By Mohammad’s account, much has changed since it became clear the United States would attack. Al Qaeda’s nerve center in Afghanistan is in disarray, suggesting that if the terror network is to continue to be a threat, it may be up to its “sleeper” cells worldwide. Mohammad said he believes morale is low among Al Qaeda’s Taliban hosts. At least half of the 50 pilots and technicians in his unit have deserted, he said. He was among them, fleeing to Pakistan in early October.
During the heyday of Al Qaeda’s training camps, Mohammad recalls, the terrorists seemed to look down on native Afghans. The Arab mujahedin flaunted their bankrolls, rented costly villas in Kabul and often treated their hosts impatiently. “The Arabs and Central Asians had more money than anybody,” Mohammad said, sighing. He said they had their own “offices” in Kandahar, to deal with the mujahed version of consular services.
Mohammad, a thin, bearded man in his 30s, complained that the foreign mujahedin “got even better food than we pilots did.” He said he was given only dal (a bean dish) and potatoes to eat, with very little protein.
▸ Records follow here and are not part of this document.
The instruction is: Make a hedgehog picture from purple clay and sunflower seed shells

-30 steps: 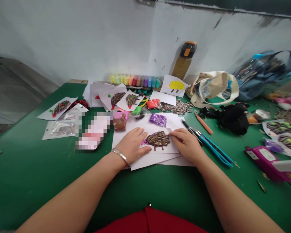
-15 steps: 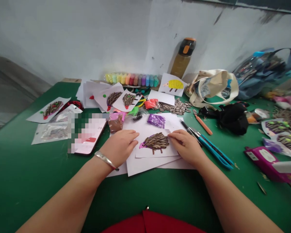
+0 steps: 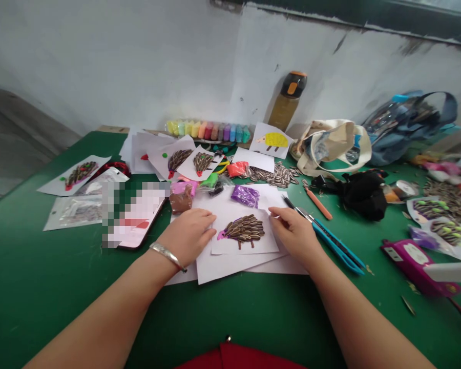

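Observation:
A small white paper card (image 3: 218, 248) lies in front of me on larger white sheets (image 3: 211, 269). On it is a hedgehog (image 3: 246, 228) with a body of striped sunflower seeds, a pink face and brown legs. My left hand (image 3: 188, 230) rests at the card's left edge, fingers stretched out, holding nothing. At the right edge, my right hand (image 3: 295, 233) lies with loosely bent fingers beside the card and nothing visible in them. Just beyond the card is a purple clay packet (image 3: 245, 196). A brown clay packet (image 3: 181, 200) sits past my left hand.
A phone (image 3: 138, 225), partly blurred out, lies left. Blue-handled tweezers (image 3: 341, 251) and an orange tool (image 3: 318, 203) are at right, near a magenta glue gun-like device (image 3: 411, 261). Behind are loose seeds (image 3: 276, 175), other hedgehog cards (image 3: 202, 161), a bottle (image 3: 288, 102) and a cream bag (image 3: 330, 146).
My right fingers have come off the card's right corner and moved slightly apart from it. The left hand stays at the left edge. The view has tilted up and shifted a little.

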Tool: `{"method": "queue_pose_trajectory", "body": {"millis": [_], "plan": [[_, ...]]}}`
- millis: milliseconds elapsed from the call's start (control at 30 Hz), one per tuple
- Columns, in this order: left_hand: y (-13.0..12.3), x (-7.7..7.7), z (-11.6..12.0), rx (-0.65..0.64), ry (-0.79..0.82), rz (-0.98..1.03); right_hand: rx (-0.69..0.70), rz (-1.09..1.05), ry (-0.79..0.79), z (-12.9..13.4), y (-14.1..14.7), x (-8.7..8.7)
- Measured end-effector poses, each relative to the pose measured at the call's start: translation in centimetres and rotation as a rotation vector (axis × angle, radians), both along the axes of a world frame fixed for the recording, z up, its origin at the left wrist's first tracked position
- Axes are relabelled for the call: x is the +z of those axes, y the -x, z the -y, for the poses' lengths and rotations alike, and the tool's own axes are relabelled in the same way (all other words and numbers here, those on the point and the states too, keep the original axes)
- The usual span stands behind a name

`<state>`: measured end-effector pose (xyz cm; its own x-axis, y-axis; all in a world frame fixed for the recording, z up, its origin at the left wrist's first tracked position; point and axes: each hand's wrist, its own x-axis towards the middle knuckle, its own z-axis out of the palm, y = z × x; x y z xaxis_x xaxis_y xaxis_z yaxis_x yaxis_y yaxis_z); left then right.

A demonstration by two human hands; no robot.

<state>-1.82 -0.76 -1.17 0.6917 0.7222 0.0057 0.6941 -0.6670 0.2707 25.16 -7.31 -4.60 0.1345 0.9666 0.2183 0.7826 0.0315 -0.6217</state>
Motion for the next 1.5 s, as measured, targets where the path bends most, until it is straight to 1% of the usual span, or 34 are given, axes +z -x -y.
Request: {"method": "queue_pose_trajectory", "body": {"millis": [233, 400, 533, 700, 867, 1000, 1100, 1267, 1500], "plan": [[-0.4, 0.4, 0.4, -0.019, 0.022, -0.024, -0.034, 0.099, 0.053, -0.9, 1.3, -0.2], [-0.6, 0.5, 0.8, -0.004, 0.040, -0.002, -0.032, 0.130, 0.060, -0.9, 1.4, -0.2], [-0.6, 0.2, 1.0, 0.017, 0.010, 0.047, -0.035, 0.127, 0.105, -0.9, 1.0, 0.3], [-0.6, -0.6, 0.9, 0.042, -0.002, 0.115, -0.026, 0.211, 0.152, -1.8, 1.0, 1.2], [-0.7, -0.8, 0.7, 0.045, 0.006, 0.137, -0.024, 0.281, 0.172, -1.9, 1.1, 0.7], [-0.9, -0.7, 0.8, 0.044, 0.007, 0.134, 0.014, 0.274, 0.191, -1.3, 1.1, 0.4], [-0.9, -0.7, 0.8, 0.050, -0.021, 0.135, 0.045, 0.274, 0.157, -1.1, 1.2, 0.5], [-0.8, -1.2, 0.6, 0.035, -0.056, 0.162, 0.050, 0.282, 0.133, -1.2, 1.1, 0.6], [-0.9, -1.1, 0.4, 0.020, -0.061, 0.147, 0.064, 0.266, 0.199, -1.5, 0.8, 0.6]]}}
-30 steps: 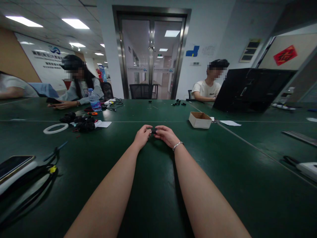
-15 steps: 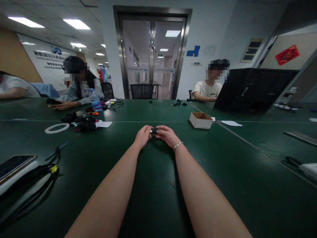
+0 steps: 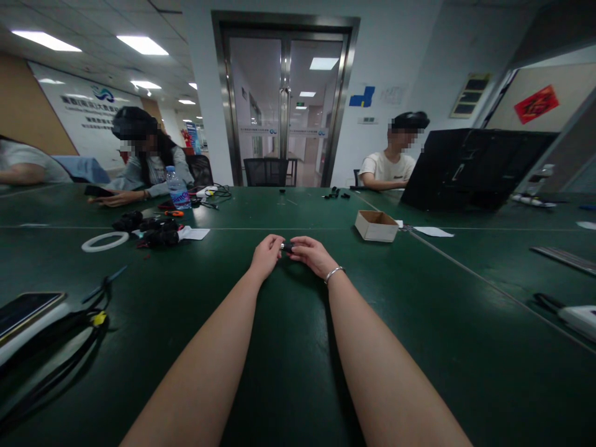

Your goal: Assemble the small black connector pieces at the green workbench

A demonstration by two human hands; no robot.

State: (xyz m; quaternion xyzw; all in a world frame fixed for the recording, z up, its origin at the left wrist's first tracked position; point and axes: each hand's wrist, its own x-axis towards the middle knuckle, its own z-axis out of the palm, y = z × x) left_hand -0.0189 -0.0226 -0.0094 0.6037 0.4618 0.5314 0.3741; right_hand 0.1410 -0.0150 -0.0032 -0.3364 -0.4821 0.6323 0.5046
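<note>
Just above the green table, near the centre of the view, my left hand (image 3: 267, 257) and my right hand (image 3: 314, 256) meet at a small black piece with a silver metal end (image 3: 287, 247). The fingertips of my left hand are closed on its silver end. My right hand, with a metal bracelet at the wrist, pinches the black end between thumb and fingers. Fingers cover much of the piece, so its exact kind cannot be made out.
An open cardboard box (image 3: 376, 226) stands right of my hands. To the left lie a white ring (image 3: 105, 242), black items (image 3: 158, 233), a phone (image 3: 30, 313) and cables (image 3: 88, 326). A bottle (image 3: 177, 187), a monitor (image 3: 475, 167) and seated people are across the table (image 3: 288, 347).
The whole view has shifted very slightly. Both hands keep their hold on the small black piece, with a little more of it showing between the fingertips.
</note>
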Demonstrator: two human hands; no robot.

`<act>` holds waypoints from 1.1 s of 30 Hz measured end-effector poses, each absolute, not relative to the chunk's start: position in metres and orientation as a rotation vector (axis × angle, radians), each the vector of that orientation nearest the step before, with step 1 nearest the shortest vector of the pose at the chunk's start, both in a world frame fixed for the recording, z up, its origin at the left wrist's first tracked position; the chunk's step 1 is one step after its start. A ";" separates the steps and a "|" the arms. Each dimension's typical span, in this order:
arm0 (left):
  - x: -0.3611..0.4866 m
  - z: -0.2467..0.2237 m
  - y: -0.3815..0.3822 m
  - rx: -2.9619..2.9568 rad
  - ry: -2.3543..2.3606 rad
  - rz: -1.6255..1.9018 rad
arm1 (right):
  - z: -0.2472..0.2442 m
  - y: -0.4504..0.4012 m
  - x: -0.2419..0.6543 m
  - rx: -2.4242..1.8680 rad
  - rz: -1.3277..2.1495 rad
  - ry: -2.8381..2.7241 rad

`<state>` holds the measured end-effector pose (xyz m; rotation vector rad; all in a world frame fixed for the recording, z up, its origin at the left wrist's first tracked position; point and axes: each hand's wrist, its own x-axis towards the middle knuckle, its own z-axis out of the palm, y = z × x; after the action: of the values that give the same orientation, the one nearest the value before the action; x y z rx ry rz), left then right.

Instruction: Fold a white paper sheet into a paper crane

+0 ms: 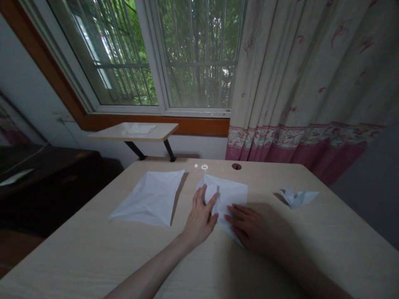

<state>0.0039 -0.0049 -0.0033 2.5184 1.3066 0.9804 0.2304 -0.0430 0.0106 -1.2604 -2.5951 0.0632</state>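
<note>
A white sheet of paper [233, 192] lies on the desk in front of me, with crease lines and a small dark mark or gap near its middle. My left hand [201, 214] rests on its left part, fingers apart and the index finger stretched toward that mark. On its lower right part lies my right hand [246, 224], palm down with the fingers spread. To the left is a second creased white sheet [149, 197], opened out and slightly raised at its right edge. A small folded paper figure [297, 197] stands to the right, apart from both hands.
The light wooden desk [124, 257] has a round dark cable hole [236, 166] at the back. A small raised shelf [112, 135] on black legs holds more white paper [140, 128]. Behind are a barred window [199, 54] and a patterned curtain [299, 74].
</note>
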 end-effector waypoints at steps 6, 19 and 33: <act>0.002 -0.003 -0.004 2.527 1.117 0.922 | 0.012 -0.046 0.231 -1.241 -0.064 -2.621; 0.001 -0.002 -0.004 2.458 0.929 0.887 | 0.013 -0.048 0.224 -1.172 -0.091 -2.451; 0.003 0.005 -0.008 2.422 0.896 0.780 | -0.005 -0.034 0.219 -1.552 0.287 -2.241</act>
<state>0.0031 -0.0082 0.0054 2.4215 0.8957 0.7796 0.2188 -0.0336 -0.0053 -1.5517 -2.2410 0.2867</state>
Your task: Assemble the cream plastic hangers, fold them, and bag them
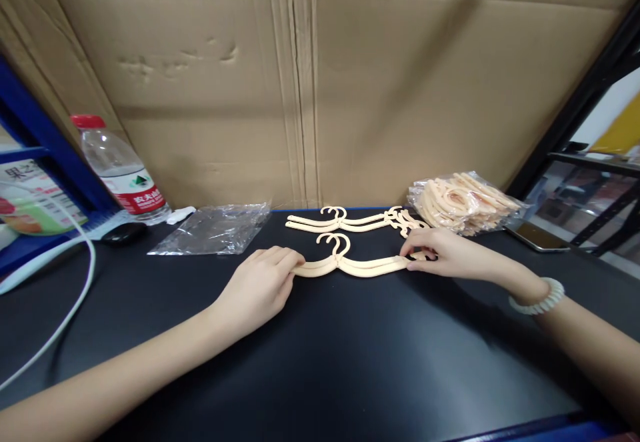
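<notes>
Two cream-coloured clothes hangers lie nearly on top of each other on the black table, their hooks curving to the left. My left hand is closed over their left end, the fingertips hidden beneath the palm side. At the other end, the thumb and fingers of my right hand pinch the tip. Just behind lies another pair of matching hangers, side by side. Small cream pieces are heaped at that pair's right end, partly hidden by my right hand.
A clear bag of cream hangers sits at the back right, near a phone. An empty plastic bag, a water bottle, a black mouse and a white cable are on the left. Cardboard stands behind.
</notes>
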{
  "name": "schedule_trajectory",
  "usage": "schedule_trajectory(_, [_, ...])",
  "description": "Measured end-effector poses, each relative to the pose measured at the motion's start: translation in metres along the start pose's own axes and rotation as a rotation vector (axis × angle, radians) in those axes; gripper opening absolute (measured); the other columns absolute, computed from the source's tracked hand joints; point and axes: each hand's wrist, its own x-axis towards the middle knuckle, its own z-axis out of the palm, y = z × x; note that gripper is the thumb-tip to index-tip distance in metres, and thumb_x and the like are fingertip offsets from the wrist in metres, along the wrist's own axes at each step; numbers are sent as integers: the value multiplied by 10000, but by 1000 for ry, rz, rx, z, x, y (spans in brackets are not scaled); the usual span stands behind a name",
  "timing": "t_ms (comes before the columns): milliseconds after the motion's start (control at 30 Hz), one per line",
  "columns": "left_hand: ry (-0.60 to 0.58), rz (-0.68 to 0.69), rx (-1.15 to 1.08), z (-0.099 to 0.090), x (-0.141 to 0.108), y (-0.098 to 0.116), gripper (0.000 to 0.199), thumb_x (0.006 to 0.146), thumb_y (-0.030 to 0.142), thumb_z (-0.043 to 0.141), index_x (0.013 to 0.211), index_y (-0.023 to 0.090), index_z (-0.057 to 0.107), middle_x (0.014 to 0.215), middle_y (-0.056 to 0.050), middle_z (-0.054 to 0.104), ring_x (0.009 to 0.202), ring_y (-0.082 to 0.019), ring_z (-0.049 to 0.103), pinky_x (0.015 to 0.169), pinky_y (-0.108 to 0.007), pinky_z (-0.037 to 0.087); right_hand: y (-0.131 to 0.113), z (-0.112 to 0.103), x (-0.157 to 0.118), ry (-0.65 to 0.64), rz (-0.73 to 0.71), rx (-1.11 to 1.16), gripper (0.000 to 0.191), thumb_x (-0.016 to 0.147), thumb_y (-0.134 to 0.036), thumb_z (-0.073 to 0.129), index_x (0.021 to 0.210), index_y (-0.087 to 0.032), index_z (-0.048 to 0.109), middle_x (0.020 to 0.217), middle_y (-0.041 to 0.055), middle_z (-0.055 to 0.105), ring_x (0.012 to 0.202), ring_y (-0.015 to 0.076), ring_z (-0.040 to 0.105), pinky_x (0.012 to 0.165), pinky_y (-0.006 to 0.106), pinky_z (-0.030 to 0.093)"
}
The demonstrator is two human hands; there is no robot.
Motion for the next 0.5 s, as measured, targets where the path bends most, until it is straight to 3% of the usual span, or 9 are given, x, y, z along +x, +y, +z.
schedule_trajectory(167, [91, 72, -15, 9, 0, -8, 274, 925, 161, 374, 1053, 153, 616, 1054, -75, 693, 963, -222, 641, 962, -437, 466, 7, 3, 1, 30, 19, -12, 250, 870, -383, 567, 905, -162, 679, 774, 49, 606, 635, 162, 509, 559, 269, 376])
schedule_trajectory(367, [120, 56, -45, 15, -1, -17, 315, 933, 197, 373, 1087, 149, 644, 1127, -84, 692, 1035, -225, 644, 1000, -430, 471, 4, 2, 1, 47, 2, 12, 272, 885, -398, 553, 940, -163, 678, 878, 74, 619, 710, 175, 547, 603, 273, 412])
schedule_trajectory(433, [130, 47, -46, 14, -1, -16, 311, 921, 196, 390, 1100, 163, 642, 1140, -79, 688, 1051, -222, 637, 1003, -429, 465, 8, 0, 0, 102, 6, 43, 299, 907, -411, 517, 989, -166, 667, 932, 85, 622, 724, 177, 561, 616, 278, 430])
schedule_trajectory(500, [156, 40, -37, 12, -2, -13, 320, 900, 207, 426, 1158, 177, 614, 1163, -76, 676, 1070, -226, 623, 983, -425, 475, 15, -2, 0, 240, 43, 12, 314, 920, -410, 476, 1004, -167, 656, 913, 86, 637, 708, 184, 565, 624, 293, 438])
Mohammad said he earned little more than $30 a month and had to moonlight just to make ends meet. During one of these odd jobs seven months ago, he was brought to a residential complex in Kandahar known simply as “Osama’s compound” to help repair a wall. There he had to go through three security checks to get in. Inside, Mohammad said he saw Osama bin Laden, with “many, many bodyguards,” presiding over the wedding of one of his sons. Mohammad overheard guests talking about terrorist camps and conducting assassinations, including how to shoot rockets from moving motorcycles.
When U.S. airstrikes on the Kandahar airport where his chopper was based became imminent, Mohammad and other pilots were told to take their families to a safe place to wait out the war. The Taliban authorities meant the countryside. But Mohammad gathered eight family members–including a 78-year-old grandmother–and headed east. They kept on walking after they reached the Afghan-Pakistani frontier, ultimately arriving in Peshawar. Even here he fears that pro-Taliban elements in the Pakistani security apparatus may try to silence him forever. “I have so much more that I can tell you about the Taliban,” he claimed, “But first I need to feel safe, far away from Pakistan.”